Exercise directions —
Within the data below, copy each line where the string "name" is found.

Provided information —
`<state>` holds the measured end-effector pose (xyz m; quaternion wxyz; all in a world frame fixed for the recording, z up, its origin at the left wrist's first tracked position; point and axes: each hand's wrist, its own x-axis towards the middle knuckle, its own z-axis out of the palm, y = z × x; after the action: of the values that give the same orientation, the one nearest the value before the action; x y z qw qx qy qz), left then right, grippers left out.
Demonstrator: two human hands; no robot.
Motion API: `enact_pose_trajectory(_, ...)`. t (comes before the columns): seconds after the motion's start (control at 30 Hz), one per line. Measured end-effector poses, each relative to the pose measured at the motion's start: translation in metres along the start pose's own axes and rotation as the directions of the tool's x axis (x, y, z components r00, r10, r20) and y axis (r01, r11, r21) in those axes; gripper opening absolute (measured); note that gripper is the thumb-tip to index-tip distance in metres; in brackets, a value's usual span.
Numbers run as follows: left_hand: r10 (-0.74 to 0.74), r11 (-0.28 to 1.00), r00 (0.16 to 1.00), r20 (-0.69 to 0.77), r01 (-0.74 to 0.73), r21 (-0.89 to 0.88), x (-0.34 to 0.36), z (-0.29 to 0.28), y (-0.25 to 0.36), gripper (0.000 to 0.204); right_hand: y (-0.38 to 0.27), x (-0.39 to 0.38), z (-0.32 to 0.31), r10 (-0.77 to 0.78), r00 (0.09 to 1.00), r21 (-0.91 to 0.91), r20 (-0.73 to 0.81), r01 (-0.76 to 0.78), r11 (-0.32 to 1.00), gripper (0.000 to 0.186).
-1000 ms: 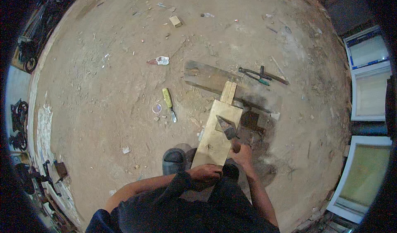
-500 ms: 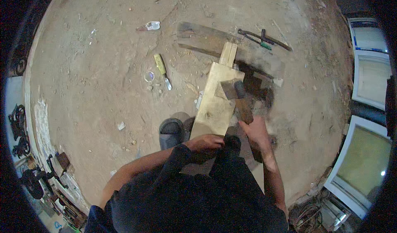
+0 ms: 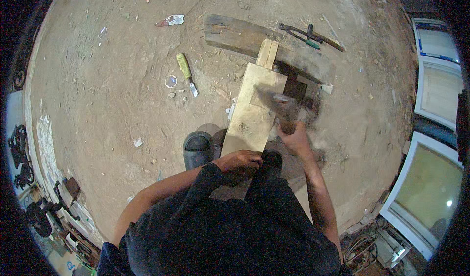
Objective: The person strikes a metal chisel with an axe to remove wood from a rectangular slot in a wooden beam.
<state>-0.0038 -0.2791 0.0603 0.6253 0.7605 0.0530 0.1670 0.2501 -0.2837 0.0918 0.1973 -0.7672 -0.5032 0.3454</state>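
Observation:
A pale wooden board [image 3: 249,112] slopes up from my lap side, its far part lying over an old grey timber [image 3: 235,33]. A narrower tongue [image 3: 267,54] sticks out at its far end. My left hand [image 3: 240,161] is closed on the near edge of the board. My right hand [image 3: 297,140] is wrapped round the handle of a hatchet-like tool [image 3: 281,103]. Its metal head is smeared by motion and overlaps the board's right side; I cannot tell whether it touches.
A chisel with a yellow-green handle [image 3: 184,66] lies on the dirt floor at left, beside a small clear disc [image 3: 171,81]. Pincers [image 3: 298,35] lie beyond the timber. My sandalled foot [image 3: 198,150] stands left of the board. White-framed panels [image 3: 426,188] line the right side.
The tool's head has swung a little, now blurred over the board's right side. My left hand keeps its hold on the board. The whole view has shifted slightly.

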Motion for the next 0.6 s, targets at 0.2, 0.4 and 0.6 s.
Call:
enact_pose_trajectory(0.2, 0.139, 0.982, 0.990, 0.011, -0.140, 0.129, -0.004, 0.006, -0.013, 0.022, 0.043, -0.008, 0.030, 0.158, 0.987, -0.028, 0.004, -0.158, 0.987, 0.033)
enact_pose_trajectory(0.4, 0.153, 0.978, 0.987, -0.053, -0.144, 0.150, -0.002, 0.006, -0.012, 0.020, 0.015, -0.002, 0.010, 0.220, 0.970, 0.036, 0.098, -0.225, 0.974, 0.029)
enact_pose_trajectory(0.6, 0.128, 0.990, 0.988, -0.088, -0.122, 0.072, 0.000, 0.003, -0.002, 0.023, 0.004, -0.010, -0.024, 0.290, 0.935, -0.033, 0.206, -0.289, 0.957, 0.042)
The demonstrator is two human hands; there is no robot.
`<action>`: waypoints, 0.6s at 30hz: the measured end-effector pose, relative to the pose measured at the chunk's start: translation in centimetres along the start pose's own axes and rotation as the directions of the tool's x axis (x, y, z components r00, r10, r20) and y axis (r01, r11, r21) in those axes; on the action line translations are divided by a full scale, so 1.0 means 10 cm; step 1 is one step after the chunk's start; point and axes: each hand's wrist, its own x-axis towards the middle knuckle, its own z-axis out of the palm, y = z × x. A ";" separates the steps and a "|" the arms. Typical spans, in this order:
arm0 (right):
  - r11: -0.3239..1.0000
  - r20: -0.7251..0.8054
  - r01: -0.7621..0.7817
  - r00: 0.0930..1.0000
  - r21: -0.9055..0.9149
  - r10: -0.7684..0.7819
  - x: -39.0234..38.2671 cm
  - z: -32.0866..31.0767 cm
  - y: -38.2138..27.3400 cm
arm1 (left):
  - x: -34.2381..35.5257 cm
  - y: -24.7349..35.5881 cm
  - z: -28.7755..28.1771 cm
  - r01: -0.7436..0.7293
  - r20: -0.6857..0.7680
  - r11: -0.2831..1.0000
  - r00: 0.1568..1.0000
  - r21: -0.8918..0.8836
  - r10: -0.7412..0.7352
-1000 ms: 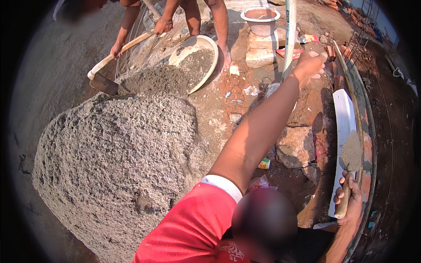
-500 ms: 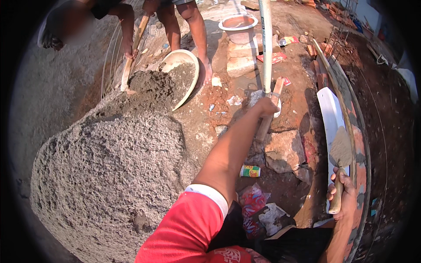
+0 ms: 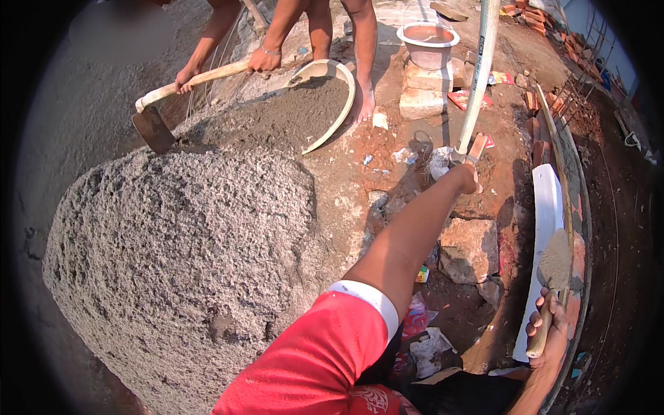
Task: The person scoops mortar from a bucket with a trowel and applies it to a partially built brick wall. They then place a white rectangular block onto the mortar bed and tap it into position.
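My left arm reaches forward in a red sleeve. At its end my left hand point(image 3: 469, 178) is closed around a short wooden strip point(image 3: 477, 146), its fingers partly hidden. A pale printed pipe point(image 3: 478, 83) rises beside this hand, its lower end close to the strip. At the right, my right hand point(image 3: 553, 330) grips the wooden handle of a trowel point(image 3: 555, 261). The trowel's blade points away from me and is coated in grey mortar. Under and beside it lies a long white curved piece point(image 3: 546, 207).
A large grey mortar heap point(image 3: 187, 256) fills the left. Behind it, another person's hands point(image 3: 266, 59) hold a hoe point(image 3: 153, 128) next to a tilted basin point(image 3: 348, 104) of mortar. A tub point(image 3: 429, 52) stands on blocks. A brick wall edge point(image 3: 579, 256) curves along the right.
The view has shifted left, so most things sit further right. The other person has swung the hoe leftward, bringing its blade into view behind the heap. My hands keep their holds.
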 end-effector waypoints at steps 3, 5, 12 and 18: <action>1.000 -0.019 0.003 1.000 -0.021 -0.003 0.02 -0.03 0.00 | 0.06 0.07 0.04 0.067 0.090 0.989 0.993 0.132 -0.079; 0.999 0.010 -0.014 1.000 -0.045 0.014 0.03 -0.05 -0.01 | 0.13 0.11 0.08 0.011 0.040 0.978 0.999 0.210 -0.019; 0.995 0.028 0.045 0.999 -0.091 -0.042 0.04 -0.07 0.01 | 0.17 0.14 0.09 -0.090 0.053 0.954 0.996 0.286 0.078; 0.994 0.028 0.066 0.998 -0.090 -0.063 0.05 -0.05 0.02 | 0.09 0.11 0.06 -0.027 -0.005 0.985 1.000 0.171 0.028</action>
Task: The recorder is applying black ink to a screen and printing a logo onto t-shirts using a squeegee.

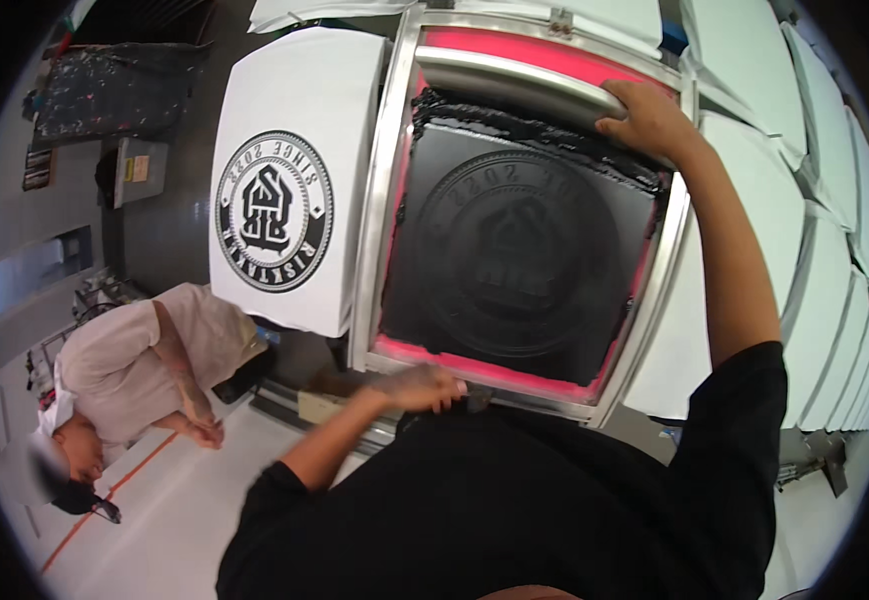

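A silver-framed printing screen [675,250] lies in front of me, with pink along its edges and black ink [515,260] over its middle. Through the ink a round emblem shows faintly. My right hand [650,122] is closed around the right end of a long metal squeegee [515,88] at the screen's far side. Thick black ink is heaped along the near side of the squeegee. My left hand [417,388] is at the near edge of the frame, its fingers curled beside a small dark fitting [479,399]; what it grips is hidden.
Left of the screen, a white shirt [345,120] bears a black round print. More white garments [745,200] are spread on boards to the right and beyond. A person in a light shirt [120,350] stands at the left. A dark stained cloth [115,95] hangs at the far left.
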`<state>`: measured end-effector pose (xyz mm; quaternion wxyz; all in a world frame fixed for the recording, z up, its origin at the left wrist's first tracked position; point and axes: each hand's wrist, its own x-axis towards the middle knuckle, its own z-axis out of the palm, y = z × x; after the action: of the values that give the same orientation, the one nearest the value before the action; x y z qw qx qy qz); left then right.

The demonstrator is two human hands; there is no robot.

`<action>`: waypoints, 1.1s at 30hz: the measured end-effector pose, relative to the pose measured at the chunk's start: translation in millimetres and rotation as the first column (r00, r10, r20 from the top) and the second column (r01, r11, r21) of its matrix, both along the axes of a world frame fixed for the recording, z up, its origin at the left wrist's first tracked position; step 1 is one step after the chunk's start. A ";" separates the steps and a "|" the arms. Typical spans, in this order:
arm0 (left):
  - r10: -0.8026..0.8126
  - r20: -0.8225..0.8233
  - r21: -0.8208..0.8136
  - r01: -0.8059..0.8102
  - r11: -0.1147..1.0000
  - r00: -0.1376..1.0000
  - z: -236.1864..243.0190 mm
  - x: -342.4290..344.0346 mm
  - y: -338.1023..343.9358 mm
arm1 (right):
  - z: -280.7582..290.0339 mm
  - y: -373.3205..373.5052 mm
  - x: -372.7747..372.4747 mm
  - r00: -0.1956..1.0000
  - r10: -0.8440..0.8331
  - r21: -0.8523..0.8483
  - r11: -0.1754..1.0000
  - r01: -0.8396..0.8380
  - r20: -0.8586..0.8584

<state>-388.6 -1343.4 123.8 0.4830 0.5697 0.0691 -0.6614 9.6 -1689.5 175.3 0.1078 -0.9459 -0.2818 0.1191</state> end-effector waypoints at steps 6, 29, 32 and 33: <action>0.092 0.171 0.093 -0.109 0.990 0.981 -34.1 -110.5 -36.7 | -9.3 8.6 -19.0 0.998 -0.046 -0.043 0.998 0.044 -0.050; -0.272 0.769 0.244 0.128 0.961 0.578 11.6 -99.4 -35.3 | 46.0 65.1 -415.1 0.954 -0.295 0.025 0.955 0.296 -0.058; -0.044 0.713 0.286 -0.234 0.929 0.700 17.0 -82.0 -11.0 | 46.0 36.9 -375.5 0.817 -0.550 0.222 0.787 0.576 -0.174; 0.012 0.864 0.258 -0.462 0.848 0.504 15.4 -72.7 -0.2 | 44.6 22.3 -361.8 0.760 -0.616 0.197 0.734 0.650 -0.209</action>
<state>-461.4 -1343.7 139.2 0.3958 0.8950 0.0640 -0.1952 -352.2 -1667.2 220.0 0.2816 -0.9530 0.0519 0.0986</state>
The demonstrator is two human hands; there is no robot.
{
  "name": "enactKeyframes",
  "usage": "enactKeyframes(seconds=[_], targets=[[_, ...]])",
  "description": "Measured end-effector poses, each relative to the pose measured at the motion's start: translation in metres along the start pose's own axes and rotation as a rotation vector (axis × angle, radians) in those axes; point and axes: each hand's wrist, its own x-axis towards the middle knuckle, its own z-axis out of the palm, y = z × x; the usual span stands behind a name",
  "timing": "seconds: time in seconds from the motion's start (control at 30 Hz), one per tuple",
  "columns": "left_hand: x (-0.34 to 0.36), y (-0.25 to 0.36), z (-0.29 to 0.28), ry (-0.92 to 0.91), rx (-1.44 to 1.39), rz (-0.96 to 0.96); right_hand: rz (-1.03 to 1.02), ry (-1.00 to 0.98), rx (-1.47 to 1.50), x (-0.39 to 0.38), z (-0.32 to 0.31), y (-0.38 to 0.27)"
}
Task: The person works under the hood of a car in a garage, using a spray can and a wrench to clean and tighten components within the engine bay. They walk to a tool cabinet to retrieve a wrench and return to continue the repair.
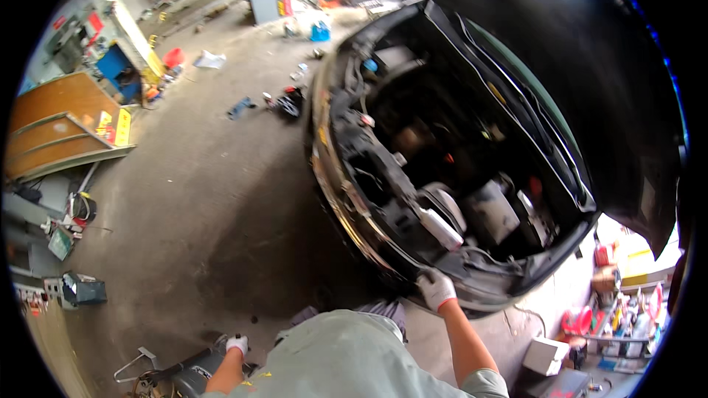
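Head view: the white-gloved right hand (436,289) touches the near front corner of the black, open-hooded car (457,155) ahead, likely heavy, stiff, best held there; the white-gloved left hand (237,343) is near dark-grey equipment (198,370); neither grip can be told.

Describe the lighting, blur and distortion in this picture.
In the head view, the fisheye curves straight edges inside a black surround; a broad shadow darkens the floor beside the car; much of the engine bay sinks into near-black; light washes out patches past the raised hood, which looks soft; blue fringing lines the upper-right rim.
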Motion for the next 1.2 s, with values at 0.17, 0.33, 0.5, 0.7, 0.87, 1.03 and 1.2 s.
enactKeyframes(seconds=[0.17,0.33,0.5,0.7,0.87,1.03,1.2], targets=[[-0.002,-0.056,-0.02,0.015,-0.285,-0.261,-0.184,-0.552,-0.254,0.034,0.107,-0.138],[0.031,0.001,-0.038,-0.121,-0.355,-0.177,-0.232,-0.592,-0.462,0.08,0.138,-0.197],[0.048,0.106,-0.102,-0.397,-0.371,-0.034,-0.123,-0.624,-0.578,0.156,0.158,-0.241],[0.117,0.142,-0.193,-0.479,-0.21,-0.123,-0.182,-0.659,-0.502,0.299,0.237,-0.31],[0.148,0.156,-0.3,-0.373,0.088,-0.207,-0.268,-0.698,-0.538,0.422,0.281,-0.444],[0.17,0.215,-0.423,-0.286,-0.421,-0.291,-0.415,-0.727,-0.631,0.554,0.321,-0.605],[0.259,0.236,-0.472,-0.294,-0.123,-0.157,-0.533,-0.743,-0.661,0.673,0.378,-0.746]])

Output for this task —
  "name": "enactKeyframes",
  "description": "Measured end-effector poses, each relative to the pose measured at the motion's start: translation in metres along the start pose's own axes and rotation as a rotation vector (axis × angle, radians) in those axes; point and axes: each hand's wrist, its own x-axis towards the middle knuckle, its own z-axis out of the palm, y = z × x; the usual span stands behind a name",

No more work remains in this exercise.